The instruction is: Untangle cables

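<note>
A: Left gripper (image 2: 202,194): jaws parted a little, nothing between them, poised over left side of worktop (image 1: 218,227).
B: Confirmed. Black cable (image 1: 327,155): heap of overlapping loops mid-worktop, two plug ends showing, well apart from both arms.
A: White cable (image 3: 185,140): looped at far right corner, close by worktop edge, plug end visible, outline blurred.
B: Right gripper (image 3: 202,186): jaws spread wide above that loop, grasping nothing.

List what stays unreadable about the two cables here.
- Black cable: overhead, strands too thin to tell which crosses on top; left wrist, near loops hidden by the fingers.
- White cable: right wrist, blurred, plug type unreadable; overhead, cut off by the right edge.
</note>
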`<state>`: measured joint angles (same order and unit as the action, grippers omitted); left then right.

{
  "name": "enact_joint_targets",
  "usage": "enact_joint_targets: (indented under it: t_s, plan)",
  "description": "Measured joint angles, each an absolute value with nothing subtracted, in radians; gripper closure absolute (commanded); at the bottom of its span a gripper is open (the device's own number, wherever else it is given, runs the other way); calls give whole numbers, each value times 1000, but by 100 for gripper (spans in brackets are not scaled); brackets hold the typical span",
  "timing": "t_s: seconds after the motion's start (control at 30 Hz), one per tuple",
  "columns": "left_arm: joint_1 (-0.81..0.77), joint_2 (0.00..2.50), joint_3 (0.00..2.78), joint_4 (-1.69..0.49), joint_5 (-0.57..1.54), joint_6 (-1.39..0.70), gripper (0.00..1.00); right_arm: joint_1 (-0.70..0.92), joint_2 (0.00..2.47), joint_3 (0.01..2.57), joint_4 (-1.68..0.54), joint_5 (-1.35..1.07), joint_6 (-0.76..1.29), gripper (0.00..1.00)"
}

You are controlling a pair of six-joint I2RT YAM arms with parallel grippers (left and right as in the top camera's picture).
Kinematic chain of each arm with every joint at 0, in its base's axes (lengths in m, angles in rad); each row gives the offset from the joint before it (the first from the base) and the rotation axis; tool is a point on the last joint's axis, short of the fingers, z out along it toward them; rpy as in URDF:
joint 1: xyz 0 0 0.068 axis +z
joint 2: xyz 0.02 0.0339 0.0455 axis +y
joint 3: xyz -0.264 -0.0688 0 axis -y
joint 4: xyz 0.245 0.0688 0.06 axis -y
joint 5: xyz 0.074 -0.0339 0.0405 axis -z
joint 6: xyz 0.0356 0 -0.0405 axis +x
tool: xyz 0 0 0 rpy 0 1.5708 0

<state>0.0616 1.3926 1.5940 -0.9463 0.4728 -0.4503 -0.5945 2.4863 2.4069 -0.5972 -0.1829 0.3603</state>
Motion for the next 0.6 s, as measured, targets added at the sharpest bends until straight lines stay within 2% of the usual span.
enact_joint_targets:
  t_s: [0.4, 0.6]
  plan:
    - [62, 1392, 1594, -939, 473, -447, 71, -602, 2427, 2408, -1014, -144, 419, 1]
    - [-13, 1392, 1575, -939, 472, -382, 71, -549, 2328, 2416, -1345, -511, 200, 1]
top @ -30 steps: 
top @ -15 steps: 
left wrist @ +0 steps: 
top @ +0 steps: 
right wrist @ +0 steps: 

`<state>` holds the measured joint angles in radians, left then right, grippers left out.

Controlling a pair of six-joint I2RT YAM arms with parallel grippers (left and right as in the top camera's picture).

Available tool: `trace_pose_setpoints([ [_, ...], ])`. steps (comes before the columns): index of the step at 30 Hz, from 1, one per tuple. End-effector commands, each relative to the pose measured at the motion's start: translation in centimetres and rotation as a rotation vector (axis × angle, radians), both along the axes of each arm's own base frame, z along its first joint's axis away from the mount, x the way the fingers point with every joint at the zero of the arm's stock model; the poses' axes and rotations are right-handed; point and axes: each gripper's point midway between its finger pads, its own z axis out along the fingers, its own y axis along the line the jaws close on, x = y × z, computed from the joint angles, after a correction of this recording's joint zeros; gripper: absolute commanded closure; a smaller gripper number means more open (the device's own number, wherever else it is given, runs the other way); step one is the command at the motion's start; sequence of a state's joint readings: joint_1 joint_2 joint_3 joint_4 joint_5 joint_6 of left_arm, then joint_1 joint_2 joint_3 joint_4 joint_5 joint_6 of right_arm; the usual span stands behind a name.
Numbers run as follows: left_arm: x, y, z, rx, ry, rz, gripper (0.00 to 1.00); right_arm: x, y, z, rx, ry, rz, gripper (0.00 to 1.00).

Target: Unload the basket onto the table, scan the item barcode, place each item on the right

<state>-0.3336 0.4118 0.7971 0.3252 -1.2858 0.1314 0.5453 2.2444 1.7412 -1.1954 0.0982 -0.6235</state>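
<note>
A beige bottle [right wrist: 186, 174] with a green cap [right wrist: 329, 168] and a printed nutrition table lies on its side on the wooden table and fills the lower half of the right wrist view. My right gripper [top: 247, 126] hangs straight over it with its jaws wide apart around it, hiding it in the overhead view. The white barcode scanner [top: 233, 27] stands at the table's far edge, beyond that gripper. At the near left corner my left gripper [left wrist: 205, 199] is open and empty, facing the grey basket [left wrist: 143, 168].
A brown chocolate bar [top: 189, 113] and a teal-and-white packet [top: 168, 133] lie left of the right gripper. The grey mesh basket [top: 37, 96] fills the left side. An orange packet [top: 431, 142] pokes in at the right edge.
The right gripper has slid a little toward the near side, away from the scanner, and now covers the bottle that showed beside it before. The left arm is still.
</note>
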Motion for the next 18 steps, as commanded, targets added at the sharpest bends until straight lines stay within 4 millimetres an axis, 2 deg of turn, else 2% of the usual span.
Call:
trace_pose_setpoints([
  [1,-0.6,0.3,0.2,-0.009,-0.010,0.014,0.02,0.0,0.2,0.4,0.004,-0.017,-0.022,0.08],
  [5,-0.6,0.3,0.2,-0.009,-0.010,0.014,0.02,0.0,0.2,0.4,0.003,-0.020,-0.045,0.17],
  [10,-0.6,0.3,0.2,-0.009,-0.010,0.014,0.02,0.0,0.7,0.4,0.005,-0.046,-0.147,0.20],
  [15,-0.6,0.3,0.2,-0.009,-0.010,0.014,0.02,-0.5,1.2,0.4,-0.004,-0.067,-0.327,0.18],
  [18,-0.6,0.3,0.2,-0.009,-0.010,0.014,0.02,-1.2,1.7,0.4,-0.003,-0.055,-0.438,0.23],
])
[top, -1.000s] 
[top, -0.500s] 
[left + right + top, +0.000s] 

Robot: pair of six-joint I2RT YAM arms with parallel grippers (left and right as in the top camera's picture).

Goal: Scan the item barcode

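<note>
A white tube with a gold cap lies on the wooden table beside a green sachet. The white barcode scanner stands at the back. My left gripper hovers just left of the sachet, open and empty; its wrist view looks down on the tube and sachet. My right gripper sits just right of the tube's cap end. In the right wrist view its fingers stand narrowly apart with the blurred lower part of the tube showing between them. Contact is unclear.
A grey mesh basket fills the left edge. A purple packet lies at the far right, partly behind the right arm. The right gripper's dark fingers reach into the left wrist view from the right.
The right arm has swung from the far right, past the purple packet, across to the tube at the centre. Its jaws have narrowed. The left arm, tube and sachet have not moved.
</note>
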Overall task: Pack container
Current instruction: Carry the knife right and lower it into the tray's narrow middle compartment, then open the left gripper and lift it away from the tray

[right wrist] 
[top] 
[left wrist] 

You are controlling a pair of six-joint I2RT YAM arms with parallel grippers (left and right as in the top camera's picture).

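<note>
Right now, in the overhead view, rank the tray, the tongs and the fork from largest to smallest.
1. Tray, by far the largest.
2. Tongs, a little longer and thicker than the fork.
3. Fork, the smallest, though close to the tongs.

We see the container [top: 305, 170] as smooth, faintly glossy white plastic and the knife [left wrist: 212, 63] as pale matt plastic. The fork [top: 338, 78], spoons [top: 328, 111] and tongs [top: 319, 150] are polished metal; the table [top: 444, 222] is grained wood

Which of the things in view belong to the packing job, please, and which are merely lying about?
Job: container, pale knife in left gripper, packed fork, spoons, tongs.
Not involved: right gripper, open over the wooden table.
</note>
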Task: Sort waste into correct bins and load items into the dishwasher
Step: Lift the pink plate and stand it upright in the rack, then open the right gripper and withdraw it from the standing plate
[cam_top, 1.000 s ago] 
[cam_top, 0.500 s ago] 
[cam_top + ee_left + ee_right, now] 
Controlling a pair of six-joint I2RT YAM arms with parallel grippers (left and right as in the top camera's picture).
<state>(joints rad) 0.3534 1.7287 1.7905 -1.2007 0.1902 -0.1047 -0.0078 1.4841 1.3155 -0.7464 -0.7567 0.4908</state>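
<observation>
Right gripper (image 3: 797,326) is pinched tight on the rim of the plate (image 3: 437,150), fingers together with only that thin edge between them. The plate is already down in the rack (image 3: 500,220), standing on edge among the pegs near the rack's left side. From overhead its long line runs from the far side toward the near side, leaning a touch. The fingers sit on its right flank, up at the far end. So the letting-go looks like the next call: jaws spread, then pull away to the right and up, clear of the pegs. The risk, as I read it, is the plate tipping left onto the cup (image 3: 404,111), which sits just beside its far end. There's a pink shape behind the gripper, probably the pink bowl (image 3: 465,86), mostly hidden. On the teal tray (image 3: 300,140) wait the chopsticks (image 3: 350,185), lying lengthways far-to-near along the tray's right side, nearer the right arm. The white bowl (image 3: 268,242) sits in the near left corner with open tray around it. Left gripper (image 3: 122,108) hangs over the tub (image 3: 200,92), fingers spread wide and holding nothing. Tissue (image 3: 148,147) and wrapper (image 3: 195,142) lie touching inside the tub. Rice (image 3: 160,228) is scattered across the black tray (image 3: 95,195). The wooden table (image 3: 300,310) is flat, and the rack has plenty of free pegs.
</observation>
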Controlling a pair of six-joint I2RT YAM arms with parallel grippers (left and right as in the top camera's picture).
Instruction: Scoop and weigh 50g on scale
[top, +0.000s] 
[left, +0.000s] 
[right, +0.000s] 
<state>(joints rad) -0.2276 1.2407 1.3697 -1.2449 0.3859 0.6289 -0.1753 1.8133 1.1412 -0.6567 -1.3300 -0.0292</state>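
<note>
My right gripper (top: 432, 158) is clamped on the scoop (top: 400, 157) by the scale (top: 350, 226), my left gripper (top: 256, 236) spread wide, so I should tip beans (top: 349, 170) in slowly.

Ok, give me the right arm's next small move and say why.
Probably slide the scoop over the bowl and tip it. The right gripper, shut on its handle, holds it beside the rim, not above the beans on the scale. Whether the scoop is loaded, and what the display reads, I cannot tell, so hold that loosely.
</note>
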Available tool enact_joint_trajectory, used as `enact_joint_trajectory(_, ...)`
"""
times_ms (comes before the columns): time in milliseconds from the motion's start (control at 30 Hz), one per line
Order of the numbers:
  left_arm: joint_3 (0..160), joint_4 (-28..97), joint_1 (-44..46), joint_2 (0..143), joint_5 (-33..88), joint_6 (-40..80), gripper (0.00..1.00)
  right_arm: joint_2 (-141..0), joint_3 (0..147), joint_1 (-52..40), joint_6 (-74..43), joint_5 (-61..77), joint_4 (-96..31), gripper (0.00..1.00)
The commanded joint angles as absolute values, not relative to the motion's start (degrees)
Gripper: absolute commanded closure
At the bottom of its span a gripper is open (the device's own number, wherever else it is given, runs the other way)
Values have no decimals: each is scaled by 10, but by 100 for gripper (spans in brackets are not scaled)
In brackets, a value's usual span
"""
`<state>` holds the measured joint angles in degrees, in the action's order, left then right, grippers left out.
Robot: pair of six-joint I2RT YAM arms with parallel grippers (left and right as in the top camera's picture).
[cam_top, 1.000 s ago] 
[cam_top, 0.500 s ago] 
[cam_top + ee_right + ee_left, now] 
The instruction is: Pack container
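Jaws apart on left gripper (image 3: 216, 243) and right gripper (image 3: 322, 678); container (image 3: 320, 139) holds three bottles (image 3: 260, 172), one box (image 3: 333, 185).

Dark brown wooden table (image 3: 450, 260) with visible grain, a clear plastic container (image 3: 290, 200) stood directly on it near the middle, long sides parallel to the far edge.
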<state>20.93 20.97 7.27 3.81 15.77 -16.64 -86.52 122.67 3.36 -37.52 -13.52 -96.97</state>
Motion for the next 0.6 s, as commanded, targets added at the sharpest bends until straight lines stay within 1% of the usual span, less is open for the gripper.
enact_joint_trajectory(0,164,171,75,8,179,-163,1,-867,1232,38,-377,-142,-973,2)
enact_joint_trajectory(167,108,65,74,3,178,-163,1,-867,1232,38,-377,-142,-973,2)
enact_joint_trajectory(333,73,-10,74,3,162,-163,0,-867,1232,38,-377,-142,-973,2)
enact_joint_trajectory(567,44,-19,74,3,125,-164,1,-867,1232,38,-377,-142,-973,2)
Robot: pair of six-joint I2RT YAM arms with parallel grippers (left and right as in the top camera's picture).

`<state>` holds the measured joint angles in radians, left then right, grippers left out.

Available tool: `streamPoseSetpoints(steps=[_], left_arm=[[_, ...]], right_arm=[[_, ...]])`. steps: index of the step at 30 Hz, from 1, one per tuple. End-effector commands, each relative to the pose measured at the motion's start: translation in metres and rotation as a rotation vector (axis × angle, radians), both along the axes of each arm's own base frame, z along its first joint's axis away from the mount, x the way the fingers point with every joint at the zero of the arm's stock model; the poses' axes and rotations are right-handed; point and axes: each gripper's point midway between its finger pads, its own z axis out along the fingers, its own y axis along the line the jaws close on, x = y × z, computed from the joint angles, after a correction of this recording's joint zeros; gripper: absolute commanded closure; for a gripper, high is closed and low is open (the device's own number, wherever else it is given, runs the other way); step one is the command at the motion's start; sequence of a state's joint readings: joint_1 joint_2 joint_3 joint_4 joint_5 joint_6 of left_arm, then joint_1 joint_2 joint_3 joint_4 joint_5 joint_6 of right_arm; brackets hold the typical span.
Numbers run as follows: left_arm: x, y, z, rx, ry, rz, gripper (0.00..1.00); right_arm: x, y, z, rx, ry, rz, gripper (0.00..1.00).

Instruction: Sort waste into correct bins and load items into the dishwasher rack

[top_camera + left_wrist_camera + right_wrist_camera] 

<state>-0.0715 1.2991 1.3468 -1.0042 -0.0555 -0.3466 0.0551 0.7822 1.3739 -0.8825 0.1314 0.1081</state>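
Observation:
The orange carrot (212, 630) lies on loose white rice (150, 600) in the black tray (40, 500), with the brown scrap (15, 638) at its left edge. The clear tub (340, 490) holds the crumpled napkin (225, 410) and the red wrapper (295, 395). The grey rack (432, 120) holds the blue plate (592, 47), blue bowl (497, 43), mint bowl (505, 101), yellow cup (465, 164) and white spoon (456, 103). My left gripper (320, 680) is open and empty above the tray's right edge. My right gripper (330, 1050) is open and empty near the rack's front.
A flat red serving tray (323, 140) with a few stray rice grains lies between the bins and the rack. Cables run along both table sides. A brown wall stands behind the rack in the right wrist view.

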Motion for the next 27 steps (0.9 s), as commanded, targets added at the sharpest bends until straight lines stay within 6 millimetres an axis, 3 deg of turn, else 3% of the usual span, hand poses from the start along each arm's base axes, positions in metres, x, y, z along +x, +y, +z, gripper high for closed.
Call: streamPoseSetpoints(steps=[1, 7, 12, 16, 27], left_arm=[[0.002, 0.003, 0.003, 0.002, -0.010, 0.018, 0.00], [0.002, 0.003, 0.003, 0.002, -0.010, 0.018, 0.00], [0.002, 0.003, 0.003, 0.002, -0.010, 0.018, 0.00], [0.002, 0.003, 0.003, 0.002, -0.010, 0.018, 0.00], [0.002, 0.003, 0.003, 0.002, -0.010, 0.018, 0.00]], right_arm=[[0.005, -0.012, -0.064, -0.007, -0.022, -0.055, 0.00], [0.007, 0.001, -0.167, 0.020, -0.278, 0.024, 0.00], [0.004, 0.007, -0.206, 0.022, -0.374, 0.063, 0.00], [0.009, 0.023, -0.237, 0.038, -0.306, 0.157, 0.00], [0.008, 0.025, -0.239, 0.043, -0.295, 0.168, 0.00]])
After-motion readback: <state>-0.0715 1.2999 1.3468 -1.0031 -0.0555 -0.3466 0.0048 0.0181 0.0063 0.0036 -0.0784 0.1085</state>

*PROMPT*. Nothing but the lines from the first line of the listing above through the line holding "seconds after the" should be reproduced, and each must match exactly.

*TASK RESPONSE*.
The instruction is: Untangle cables

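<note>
A: Left gripper (image 2: 202,194): jaws parted a little, nothing between them, poised over left side of worktop (image 1: 218,227).
B: Confirmed. Black cable (image 1: 327,155): heap of overlapping loops mid-worktop, two plug ends showing, well apart from both arms.
A: White cable (image 3: 185,140): looped at far right corner, close by worktop edge, plug end visible, outline blurred.
B: Right gripper (image 3: 202,186): jaws spread wide above that loop, grasping nothing.

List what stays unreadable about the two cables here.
- Black cable: overhead, strands too thin to tell which crosses on top; left wrist, near loops hidden by the fingers.
- White cable: right wrist, blurred, plug type unreadable; overhead, cut off by the right edge.
</note>
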`<state>`: measured joint angles (same order and unit as the action, grippers omitted); left then right.

{
  "name": "enact_joint_targets",
  "usage": "enact_joint_targets: (indented under it: t_s, plan)",
  "description": "Measured joint angles, each an absolute value with nothing subtracted, in radians; gripper closure absolute (commanded); at the bottom of its span a gripper is open (the device's own number, wherever else it is given, runs the other way); calls give whole numbers, each value times 1000, but by 100 for gripper (spans in brackets are not scaled); brackets hold the typical span",
  "timing": "t_s: seconds after the motion's start (control at 30 Hz), one per tuple",

Nothing else remains for this exercise.